Besonderer Brisanz erfreut sich das fast schon legendäre Aufeinandertreffen der HolidayCheck Baskets Konstanz und work.id.Panthers Schwenningen am kommenden Samstag (20 Uhr) in der Schwenninger Deutenberg-Halle. Drei Spieltage vor Schluss, und dabei punktgleich auf Platz 2 der 1.Regionalliga-Tabelle, kämpfen beide Mannschaften im direkten Vergleich um die Meisterschaft und den damit verbundenen Aufstieg in die Zweite Bundesliga ProB.
Zu Beginn der 1.Regionalligasaison 2008/2009 waren die Karten eigentlich klar verteilt. Die work.id. Panthers Schwenningen, Vizemeister der vorangegangenen Spielzeit, konnten ihre Leistungsträger Marco Schlaffke (16,1 PpS), Tomislav Topic (15 PpS), Brandon Adair (13,8 PpS) und Russos Makris (5,9 PpS) halten und sorgten mit den spektakulären Neuverpflichtungen von Kai-Uwe Kranz (20,2 PpS) und Bill Goehrke (4,5 PpS) für ligaweites Aufsehen. Die zwei Ausnahmekönner führten vor drei Jahren die Kirchheim Knights als Starting-Five Spieler in die Zweite Bundesliga und schafften dort auch gemeinsam den Klassenerhalt. Im vergangenen Jahr war Kranz, der als sicherer Dreierschütze mittlerweile in ganz Deutschland bekannt ist, sogar maßgeblich am Aufstieg der Knights von der ProB in die ProA beteiligt und sorgte mit seinem Wechsel für einen wahren Paukenschlag. Als Schwenningen über die Weihnachtspause dann auch noch Sebastian Betz (13,7 PpS), ehemaliger Leistungsträger beim Zweitligisten Breitengüßbach, vom Spitzenreiter Weißenhorn abwerben konnte, waren augenscheinlich auch die letzten Zweifel am sicheren Gewinn der Meisterschaft aus dem Weg geräumt.

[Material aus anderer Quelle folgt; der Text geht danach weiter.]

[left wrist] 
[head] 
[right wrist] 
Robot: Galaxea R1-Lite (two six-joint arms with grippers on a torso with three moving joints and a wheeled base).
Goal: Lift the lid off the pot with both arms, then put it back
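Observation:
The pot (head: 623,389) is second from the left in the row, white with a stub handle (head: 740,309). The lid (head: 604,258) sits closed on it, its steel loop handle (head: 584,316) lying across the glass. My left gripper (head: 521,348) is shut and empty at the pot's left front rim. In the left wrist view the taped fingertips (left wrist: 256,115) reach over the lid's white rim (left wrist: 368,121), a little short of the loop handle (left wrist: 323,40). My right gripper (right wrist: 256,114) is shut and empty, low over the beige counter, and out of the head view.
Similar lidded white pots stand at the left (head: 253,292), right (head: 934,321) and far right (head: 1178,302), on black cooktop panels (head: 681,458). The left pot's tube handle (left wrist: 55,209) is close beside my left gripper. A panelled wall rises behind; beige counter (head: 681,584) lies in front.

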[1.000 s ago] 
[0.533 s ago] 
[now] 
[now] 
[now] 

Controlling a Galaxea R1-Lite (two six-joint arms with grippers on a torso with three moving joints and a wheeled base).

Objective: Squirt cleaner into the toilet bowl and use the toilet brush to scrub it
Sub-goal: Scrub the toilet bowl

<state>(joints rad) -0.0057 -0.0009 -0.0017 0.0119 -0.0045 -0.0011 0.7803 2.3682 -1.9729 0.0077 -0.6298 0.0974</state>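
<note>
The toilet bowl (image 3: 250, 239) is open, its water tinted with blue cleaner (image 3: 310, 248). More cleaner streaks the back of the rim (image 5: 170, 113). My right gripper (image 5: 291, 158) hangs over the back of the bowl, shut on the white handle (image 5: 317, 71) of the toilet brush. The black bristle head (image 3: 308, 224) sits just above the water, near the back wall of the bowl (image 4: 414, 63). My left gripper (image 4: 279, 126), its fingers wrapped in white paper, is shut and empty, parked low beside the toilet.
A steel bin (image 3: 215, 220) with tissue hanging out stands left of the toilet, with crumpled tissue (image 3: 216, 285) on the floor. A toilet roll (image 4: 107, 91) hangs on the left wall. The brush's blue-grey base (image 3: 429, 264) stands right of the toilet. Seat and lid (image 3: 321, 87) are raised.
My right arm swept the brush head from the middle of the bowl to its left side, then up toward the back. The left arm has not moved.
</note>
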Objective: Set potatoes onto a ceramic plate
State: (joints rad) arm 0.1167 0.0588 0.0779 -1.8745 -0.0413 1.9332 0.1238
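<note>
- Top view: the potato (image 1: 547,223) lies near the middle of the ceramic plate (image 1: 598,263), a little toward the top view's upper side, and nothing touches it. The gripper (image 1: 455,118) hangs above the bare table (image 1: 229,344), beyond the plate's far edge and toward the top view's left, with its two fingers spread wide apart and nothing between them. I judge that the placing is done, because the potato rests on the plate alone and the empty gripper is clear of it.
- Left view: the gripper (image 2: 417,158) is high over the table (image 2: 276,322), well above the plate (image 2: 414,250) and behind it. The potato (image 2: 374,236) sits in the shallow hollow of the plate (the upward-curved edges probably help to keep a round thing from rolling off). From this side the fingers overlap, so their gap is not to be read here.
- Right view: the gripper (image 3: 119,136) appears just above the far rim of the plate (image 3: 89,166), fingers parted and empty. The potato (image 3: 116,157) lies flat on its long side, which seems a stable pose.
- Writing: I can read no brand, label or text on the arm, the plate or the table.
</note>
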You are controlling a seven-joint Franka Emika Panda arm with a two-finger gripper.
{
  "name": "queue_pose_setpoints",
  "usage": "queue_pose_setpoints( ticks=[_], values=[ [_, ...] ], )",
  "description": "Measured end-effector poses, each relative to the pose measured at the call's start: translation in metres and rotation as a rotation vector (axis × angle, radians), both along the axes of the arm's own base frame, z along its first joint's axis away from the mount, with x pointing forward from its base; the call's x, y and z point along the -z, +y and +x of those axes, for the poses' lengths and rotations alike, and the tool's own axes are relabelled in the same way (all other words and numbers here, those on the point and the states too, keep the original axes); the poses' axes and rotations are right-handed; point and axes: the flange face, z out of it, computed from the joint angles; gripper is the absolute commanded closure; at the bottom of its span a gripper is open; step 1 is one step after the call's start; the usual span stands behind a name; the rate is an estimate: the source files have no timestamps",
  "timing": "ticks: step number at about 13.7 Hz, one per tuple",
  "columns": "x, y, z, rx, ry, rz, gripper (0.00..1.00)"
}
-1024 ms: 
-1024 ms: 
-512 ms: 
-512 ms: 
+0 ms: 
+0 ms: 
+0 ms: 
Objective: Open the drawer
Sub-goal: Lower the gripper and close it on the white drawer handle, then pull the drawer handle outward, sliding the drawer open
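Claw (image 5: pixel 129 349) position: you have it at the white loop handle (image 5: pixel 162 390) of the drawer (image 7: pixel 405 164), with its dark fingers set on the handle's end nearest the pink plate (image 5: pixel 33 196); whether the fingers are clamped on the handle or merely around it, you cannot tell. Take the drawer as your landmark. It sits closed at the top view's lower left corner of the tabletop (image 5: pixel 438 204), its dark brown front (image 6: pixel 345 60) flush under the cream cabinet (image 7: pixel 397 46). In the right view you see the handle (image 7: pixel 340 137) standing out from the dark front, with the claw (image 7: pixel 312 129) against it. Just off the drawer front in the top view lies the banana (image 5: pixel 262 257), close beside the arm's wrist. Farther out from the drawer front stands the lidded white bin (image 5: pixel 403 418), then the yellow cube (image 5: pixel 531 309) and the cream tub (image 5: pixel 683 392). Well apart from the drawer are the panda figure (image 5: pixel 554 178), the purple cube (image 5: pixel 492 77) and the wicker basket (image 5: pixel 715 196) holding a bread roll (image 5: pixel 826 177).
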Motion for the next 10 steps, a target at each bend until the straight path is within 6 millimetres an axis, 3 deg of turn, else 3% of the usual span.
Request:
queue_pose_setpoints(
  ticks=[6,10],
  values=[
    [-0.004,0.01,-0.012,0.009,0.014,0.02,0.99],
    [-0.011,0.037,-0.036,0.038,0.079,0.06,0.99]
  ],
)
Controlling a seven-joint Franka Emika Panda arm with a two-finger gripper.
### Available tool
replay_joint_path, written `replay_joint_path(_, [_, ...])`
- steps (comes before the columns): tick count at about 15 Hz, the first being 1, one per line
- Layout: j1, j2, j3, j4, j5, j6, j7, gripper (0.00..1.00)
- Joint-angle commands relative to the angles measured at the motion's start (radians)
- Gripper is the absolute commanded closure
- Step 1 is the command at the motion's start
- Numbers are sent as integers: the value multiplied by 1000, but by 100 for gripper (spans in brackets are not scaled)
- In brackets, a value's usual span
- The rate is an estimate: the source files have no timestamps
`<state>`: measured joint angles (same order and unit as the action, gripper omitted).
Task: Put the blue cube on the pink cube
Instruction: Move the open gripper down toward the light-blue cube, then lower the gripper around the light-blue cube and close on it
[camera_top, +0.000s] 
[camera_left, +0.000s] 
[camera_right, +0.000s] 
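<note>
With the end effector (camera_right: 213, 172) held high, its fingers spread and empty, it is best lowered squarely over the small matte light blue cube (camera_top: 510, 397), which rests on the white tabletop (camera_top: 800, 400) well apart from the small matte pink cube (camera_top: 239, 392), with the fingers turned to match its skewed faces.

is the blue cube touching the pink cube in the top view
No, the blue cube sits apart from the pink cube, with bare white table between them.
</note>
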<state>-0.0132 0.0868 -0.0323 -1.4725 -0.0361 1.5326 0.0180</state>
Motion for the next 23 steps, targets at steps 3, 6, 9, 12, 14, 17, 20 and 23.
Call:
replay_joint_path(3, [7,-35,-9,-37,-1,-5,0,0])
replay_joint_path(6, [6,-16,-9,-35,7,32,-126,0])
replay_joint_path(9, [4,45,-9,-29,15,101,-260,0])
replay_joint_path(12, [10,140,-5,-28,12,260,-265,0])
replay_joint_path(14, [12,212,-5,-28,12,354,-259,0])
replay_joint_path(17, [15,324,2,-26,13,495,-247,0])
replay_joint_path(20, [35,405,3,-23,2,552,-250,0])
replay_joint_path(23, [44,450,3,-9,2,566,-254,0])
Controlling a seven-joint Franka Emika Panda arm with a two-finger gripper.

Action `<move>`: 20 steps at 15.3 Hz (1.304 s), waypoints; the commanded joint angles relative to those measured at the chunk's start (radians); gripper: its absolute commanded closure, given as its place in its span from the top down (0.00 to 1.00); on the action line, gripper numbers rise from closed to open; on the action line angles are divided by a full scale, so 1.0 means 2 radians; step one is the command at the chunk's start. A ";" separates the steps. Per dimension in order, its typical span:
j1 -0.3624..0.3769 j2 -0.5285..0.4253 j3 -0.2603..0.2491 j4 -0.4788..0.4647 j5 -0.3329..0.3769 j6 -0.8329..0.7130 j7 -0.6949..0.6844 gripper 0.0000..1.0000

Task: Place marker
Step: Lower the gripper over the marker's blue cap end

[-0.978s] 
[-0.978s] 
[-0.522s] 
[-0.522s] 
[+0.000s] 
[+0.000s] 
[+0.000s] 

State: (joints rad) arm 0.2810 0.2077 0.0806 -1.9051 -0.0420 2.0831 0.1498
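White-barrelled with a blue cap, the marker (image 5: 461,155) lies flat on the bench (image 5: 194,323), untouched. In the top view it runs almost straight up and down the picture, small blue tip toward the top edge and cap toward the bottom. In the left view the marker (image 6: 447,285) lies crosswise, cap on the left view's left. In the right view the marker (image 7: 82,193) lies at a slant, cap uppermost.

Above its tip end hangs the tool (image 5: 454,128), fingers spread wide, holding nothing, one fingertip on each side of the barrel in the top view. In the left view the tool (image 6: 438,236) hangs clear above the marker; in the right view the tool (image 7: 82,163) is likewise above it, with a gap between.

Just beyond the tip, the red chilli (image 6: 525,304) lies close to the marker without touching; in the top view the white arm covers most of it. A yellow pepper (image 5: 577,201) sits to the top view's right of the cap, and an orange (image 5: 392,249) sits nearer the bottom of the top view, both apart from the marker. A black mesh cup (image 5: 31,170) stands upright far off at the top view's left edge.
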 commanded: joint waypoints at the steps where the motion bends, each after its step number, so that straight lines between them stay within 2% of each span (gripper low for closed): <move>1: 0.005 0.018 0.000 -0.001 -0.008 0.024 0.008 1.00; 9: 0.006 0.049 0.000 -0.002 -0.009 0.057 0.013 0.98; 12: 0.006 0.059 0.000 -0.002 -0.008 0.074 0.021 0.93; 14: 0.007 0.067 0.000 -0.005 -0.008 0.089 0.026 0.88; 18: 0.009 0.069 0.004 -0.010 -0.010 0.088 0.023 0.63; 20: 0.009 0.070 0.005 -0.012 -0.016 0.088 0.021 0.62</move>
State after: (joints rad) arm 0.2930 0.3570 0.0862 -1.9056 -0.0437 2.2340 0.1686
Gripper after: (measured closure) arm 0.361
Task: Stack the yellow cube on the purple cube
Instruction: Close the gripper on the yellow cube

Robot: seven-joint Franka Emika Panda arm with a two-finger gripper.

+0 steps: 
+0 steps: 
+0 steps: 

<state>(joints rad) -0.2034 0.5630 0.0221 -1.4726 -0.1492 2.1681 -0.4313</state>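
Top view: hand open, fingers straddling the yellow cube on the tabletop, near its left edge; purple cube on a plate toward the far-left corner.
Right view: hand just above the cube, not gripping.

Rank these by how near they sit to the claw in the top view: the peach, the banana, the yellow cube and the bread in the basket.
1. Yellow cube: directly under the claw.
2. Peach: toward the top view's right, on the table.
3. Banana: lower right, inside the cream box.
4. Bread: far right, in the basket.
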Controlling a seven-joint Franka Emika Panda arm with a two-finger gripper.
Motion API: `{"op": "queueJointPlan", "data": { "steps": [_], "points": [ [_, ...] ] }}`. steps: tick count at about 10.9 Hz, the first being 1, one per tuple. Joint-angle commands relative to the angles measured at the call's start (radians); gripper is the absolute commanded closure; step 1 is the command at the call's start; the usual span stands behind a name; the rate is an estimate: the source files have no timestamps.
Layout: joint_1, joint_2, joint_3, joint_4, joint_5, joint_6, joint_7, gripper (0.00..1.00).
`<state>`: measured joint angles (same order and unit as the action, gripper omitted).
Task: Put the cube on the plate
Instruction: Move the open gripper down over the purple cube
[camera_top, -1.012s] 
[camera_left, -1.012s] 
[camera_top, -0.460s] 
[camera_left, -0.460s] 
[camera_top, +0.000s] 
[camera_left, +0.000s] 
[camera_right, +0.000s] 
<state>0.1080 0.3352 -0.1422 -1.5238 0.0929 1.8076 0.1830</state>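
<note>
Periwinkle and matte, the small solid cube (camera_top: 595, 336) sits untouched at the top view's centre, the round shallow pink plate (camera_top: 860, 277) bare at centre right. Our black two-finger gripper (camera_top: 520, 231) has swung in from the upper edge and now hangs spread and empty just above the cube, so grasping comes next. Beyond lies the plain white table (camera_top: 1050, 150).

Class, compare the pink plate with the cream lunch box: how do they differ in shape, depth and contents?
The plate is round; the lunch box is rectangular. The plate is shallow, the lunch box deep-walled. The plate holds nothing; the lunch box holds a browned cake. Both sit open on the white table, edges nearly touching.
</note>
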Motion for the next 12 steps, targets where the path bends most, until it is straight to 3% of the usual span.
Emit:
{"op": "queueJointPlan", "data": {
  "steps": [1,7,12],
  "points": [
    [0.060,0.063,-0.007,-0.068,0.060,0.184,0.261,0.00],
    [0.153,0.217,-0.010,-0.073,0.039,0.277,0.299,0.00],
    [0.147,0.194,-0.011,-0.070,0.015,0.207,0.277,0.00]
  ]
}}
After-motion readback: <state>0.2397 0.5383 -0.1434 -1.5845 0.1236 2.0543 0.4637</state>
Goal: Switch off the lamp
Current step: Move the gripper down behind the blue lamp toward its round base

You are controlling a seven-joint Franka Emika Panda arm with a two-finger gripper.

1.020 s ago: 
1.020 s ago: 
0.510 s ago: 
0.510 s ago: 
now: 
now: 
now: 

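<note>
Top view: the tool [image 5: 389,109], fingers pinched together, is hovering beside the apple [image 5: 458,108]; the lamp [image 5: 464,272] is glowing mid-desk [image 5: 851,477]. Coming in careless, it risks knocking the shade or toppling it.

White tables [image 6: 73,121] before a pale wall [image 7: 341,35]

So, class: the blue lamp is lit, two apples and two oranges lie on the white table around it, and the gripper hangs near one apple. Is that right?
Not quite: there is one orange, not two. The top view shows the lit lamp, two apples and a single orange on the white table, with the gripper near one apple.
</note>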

Im Gegensatz dazu wurden die HolidayCheck Baskets zu Saisonbeginn in der Öffentlichkeit nicht als konkurrenzfähig angesehen, da ihre Neuzugänge bis dahin eher unbekannt waren und keine beeindruckenden Statistiken vorzuweisen hatten. Doch davon ließen sich Roger Washington und sein Team nicht groß beeindrucken. Durch mannschaftliche Geschlossenheit und die beste Verteidigung der Liga erarbeiteten sich die Konstanzer Basketballer viele Siege und nach und nach auch den Respekt der Gegner, wobei die große Stärke in der Tiefe der Mannschaft liegt. Regelmäßig kamen bei den Spielen 10-12 Leute zum Einsatz und bescherte auch den Jugendspielern viel Zeit zur Entwicklung. Roger Washington: „Jeder Einzelne unseres 15-köpfigen Kaders hat seinen Teil zu unserem bisherigen Erfolg beigetragen. Ich weiß nicht wie viele andere Vereine konstant über mindestens 12 einsatzbereite Spieler im Training verfügen, aber nur so konnten wir regelmäßig unter Wettkampfbedingungen arbeiten und bis zum jetzigen Zeitpunkt in der Spitzengruppe mitmischen!“
Nun sind die Karten neu gemischt und nachdem die Männer vom Bodensee sowohl das Hinspiel in der Heimischen Schänzle-Hölle, als auch das BBW-Pokalfinale in der Schwenninger Deutenberg-Halle für sich entscheiden konnten, werden sie zu Recht mit breiter Brust beim vorentscheidenden Meisterschaftsspiel im Schwarzwald antreten.